§ EXERCISE: Each line containing the string "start" should be copied out of the entries.

§ DATA EXCERPTS:
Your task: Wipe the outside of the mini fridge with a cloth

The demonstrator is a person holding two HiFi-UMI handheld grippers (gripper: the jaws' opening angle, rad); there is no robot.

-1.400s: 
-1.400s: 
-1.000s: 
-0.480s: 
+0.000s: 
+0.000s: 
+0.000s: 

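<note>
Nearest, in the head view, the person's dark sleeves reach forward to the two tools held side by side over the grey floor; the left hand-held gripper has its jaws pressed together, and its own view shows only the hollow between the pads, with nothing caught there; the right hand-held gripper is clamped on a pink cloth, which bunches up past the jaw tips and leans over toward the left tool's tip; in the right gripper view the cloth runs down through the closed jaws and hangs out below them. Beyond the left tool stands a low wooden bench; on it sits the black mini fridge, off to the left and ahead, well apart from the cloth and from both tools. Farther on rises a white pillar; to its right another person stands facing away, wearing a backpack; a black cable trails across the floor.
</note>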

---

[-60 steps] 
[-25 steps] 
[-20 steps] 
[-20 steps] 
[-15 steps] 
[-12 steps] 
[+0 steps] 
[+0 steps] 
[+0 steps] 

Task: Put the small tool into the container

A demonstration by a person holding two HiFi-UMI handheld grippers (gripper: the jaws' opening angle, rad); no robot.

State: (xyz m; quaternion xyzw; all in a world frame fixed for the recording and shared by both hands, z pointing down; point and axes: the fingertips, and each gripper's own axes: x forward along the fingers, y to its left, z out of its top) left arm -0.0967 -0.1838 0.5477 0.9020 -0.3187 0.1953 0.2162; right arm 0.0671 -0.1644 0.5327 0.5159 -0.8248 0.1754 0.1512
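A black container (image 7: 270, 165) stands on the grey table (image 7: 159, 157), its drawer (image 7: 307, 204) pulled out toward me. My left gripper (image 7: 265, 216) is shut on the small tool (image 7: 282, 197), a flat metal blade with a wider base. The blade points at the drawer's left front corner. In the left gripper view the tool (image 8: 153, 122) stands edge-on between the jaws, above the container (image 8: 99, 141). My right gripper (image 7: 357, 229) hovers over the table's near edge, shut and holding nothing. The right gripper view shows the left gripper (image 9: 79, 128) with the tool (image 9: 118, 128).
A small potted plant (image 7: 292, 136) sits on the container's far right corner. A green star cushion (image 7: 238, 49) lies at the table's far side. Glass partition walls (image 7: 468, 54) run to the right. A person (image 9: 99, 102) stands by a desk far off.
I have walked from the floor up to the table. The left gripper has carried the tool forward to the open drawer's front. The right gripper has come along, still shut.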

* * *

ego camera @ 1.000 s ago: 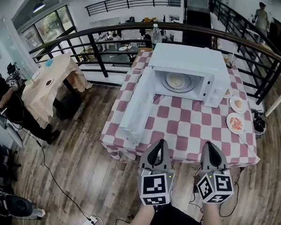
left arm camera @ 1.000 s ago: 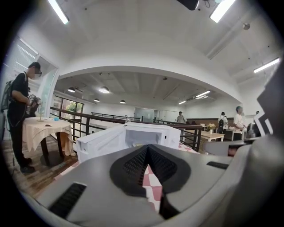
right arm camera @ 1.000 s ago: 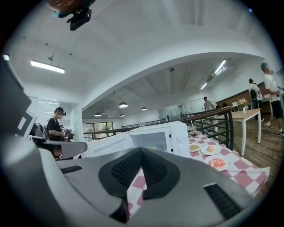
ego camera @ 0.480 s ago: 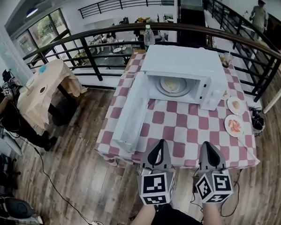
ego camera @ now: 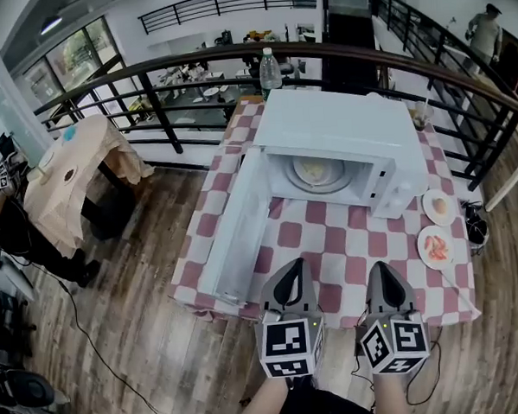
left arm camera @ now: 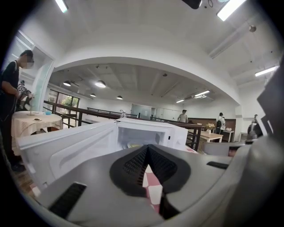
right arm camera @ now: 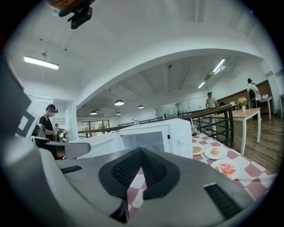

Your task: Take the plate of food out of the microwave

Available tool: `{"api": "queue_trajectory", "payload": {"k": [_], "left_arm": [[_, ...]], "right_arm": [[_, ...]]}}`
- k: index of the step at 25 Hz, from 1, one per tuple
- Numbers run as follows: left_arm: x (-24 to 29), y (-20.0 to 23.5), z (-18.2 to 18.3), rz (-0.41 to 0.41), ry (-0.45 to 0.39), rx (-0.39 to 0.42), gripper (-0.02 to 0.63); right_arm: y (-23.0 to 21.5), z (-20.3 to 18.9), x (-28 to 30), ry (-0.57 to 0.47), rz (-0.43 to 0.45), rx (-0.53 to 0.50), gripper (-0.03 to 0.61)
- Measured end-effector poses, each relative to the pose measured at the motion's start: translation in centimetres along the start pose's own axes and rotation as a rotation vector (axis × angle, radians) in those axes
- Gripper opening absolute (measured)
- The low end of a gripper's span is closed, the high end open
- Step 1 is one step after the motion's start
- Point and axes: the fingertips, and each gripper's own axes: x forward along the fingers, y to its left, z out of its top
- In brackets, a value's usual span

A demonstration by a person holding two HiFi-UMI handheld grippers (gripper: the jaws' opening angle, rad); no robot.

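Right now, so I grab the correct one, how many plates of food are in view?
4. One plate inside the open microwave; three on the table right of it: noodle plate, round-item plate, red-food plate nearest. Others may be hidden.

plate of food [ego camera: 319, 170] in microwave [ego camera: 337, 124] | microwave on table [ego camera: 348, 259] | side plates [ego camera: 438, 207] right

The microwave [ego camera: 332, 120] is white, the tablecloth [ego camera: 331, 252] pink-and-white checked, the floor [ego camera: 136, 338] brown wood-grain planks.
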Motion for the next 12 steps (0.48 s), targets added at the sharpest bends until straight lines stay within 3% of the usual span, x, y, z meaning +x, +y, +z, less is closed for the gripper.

§ RESULT FOR THIS EXERCISE:
- Measured end-effector poses, each relative to the pose measured at the motion's start: translation in centimetres along the start pose's own axes and rotation as a rotation vector (axis × angle, radians) in those axes
- Step 1 is one step after the motion's start

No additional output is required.